Although the therapy is not considered evidence-based, energy medicine has been practiced throughout the world for centuries. Studies on the therapy have focused largely on pain, anxiety, fatigue, and depression,1 and according to the Center for Reiki Research, approximately 76 hospitals, medical clinic and hospice programs now offer Reiki as a standard part of care.2
Palm Springs Reiki Master Practitioner Jerri Quinn treats several clients as part of their treatment protocol for depression. “Reiki complements psychotherapy and therapeutic medications because it clears the body of negative energy and places it in a state of total relaxation, which is necessary for healing to take place.”
One of the basic teachings of Reiki is that beyond our physical bodies, we have an energy body made up of our aura (energy fields), chakras (energy centers) and meridians (energy pathways). The energy fields take energy in, the chakras break it down, and the meridians distribute it throughout the body. A disturbance in the flow of this energy can cause physical illnesses or negative emotions.
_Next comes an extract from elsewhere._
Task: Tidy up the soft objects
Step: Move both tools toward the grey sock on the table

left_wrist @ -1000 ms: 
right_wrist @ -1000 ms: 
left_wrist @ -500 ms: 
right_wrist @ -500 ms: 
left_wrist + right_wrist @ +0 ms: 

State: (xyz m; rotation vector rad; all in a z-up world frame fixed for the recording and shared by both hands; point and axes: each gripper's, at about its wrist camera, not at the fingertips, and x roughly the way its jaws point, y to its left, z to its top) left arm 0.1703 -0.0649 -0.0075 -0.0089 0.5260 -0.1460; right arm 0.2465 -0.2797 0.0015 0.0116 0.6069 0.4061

Reiki practitioners aim to channel positive universal life energy to problem areas to enhance healing and overall well-being.3
In her practice, Jerri sees impressive results with depression and anxiety. “The goal of anti-depressant medications and counseling are to get a person to the state where they no longer need those therapies.” She and many others believe Reiki can help facilitate that.
Carole Waddell of Indio, who has lived with anxiety for over ten years and was recently diagnosed with PTSD caused by trauma, agrees. “It seemed that no matter what physical or mental help I received, nothing was working.” Her treatment included counseling and anti-depressants, but she credits Reiki for her new found sense of hope. “Since starting Reiki, I have been feeling better about myself in mind, body and spirit. I can clearly see that before coming to the weekly sessions with Jerri, my thought patterns were clogged with issues that I could not deal with alone.”
“Being able to channel energy to help others is the greatest gift,” says Jerri who has practiced Reiki for three years. She especially likes working with animals and babies “because you can’t deny the results” recalling friends whose dog was lost and then found a year later. Their loving pet had been mistreated and starved and, when found was scared and anxious. They asked Jerri to work with their dog, and after only two Reiki treatments, he returned to the fun-loving companion they once knew.
Reiki should not be used to replace conventional care. If you have severe or long-lasting symptoms, see your health care provider, and as with any treatment plan, it is important to inform all your health care providers about therapies you select.